● **TASK TO CARRY OUT**
Search through the entries for the word "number" and copy every line that has it.

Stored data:
######

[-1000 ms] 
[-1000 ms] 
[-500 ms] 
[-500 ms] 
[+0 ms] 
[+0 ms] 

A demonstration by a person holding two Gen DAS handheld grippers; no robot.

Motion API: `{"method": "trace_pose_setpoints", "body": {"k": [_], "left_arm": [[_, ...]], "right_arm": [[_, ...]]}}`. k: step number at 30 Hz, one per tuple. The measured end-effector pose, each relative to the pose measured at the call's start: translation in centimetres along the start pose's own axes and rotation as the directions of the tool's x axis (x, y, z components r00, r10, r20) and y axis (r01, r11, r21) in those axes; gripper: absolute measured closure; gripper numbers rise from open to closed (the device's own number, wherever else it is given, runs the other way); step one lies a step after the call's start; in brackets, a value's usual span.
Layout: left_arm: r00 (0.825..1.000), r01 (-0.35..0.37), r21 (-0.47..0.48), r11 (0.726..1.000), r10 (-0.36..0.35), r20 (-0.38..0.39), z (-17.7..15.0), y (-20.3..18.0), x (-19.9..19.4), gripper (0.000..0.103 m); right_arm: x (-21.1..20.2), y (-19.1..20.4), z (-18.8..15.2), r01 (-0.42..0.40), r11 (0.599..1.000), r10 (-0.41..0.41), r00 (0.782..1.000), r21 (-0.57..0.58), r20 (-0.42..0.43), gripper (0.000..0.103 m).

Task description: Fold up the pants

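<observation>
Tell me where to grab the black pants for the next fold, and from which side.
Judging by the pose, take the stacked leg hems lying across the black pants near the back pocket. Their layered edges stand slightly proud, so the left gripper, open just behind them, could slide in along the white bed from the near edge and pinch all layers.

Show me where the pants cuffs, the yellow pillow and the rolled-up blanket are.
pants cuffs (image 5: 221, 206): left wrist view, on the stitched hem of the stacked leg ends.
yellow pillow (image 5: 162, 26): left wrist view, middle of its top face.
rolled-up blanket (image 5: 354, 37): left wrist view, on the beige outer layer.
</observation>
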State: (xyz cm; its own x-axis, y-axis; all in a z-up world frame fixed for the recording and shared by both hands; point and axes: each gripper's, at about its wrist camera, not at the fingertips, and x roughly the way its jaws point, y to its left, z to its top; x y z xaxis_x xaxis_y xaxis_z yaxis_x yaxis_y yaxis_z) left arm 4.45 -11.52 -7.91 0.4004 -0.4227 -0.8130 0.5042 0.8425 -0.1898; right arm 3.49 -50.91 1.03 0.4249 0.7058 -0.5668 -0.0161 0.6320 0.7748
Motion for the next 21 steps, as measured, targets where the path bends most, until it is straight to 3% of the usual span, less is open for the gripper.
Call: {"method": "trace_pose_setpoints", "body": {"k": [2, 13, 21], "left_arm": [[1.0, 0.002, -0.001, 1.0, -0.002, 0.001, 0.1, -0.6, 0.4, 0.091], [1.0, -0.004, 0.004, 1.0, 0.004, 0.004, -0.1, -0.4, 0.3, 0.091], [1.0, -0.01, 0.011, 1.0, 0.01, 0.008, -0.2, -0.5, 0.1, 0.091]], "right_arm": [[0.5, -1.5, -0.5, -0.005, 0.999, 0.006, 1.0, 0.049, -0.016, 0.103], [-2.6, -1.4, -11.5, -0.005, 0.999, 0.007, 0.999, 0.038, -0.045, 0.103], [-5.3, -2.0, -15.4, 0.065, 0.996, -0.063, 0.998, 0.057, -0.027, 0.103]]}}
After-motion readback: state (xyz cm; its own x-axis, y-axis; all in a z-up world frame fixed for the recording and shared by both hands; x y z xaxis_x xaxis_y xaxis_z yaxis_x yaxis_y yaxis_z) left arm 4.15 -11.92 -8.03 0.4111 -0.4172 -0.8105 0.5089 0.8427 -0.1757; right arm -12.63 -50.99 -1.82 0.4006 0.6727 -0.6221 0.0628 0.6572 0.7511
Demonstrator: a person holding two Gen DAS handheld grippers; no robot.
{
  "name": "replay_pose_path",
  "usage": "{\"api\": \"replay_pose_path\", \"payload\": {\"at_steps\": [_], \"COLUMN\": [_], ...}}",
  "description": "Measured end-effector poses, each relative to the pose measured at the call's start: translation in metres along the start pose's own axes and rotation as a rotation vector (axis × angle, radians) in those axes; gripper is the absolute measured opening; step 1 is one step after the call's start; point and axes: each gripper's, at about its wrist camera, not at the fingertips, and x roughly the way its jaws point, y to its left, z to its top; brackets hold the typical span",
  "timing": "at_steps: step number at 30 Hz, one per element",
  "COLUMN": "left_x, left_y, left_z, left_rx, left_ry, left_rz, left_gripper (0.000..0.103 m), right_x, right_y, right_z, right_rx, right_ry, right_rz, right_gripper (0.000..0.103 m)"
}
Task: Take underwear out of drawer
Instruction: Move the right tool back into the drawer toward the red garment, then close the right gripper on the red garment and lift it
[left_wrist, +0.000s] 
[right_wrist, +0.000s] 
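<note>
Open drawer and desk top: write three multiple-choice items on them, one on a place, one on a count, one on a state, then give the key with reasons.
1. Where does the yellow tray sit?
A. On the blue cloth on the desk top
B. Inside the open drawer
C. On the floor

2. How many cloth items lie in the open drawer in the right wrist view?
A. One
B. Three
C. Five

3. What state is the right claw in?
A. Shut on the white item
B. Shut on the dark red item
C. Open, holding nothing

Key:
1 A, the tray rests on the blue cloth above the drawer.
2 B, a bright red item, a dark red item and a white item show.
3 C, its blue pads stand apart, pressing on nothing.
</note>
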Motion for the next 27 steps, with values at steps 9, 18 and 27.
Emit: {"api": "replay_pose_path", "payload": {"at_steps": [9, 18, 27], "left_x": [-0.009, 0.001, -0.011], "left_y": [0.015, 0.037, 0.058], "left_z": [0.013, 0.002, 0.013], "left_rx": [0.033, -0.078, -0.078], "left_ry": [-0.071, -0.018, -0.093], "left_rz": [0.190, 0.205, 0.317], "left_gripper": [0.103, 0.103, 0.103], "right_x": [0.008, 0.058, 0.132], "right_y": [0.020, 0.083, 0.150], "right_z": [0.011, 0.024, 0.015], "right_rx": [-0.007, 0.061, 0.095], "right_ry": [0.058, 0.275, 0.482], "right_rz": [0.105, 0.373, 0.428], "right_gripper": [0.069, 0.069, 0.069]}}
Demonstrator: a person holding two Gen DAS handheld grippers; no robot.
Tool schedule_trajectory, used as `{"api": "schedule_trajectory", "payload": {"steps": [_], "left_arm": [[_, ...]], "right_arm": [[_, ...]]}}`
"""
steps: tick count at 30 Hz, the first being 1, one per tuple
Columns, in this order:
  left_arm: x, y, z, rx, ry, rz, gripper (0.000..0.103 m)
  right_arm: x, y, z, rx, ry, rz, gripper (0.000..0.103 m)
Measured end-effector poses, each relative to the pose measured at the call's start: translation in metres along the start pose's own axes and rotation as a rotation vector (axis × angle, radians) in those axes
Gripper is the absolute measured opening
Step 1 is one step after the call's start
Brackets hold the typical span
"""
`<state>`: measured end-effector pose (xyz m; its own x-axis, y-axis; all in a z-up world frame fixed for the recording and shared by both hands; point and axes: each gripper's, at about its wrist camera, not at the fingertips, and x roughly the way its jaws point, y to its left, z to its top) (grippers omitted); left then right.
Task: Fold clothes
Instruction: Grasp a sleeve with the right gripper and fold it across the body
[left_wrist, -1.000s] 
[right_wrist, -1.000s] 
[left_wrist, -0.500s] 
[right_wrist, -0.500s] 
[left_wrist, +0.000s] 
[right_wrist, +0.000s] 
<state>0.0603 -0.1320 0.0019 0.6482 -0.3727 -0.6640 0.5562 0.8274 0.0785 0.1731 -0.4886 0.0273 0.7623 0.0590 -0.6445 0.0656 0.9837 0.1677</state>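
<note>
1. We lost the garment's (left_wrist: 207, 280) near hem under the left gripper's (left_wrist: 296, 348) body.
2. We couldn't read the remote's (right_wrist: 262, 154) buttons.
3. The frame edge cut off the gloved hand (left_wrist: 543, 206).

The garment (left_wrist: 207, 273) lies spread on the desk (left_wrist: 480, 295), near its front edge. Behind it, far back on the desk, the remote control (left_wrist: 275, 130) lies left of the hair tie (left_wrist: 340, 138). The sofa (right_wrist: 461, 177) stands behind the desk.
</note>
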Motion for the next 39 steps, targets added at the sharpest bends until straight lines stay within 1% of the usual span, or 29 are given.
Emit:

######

● **ANSWER TO THE EXERCISE**
Motion API: `{"method": "trace_pose_setpoints", "body": {"k": [_], "left_arm": [[_, ...]], "right_arm": [[_, ...]]}}`. k: step number at 30 Hz, one per tuple. The measured end-effector pose, each relative to the pose measured at the call's start: translation in centimetres along the start pose's own axes and rotation as the directions of the tool's x axis (x, y, z components r00, r10, r20) and y axis (r01, r11, r21) in those axes; gripper: absolute measured closure; gripper numbers rise from open to closed (the device's own number, wherever else it is given, runs the other way); step one lies a step after the call's start; in brackets, a value's usual span.
  "timing": "at_steps: step number at 30 Hz, one per element",

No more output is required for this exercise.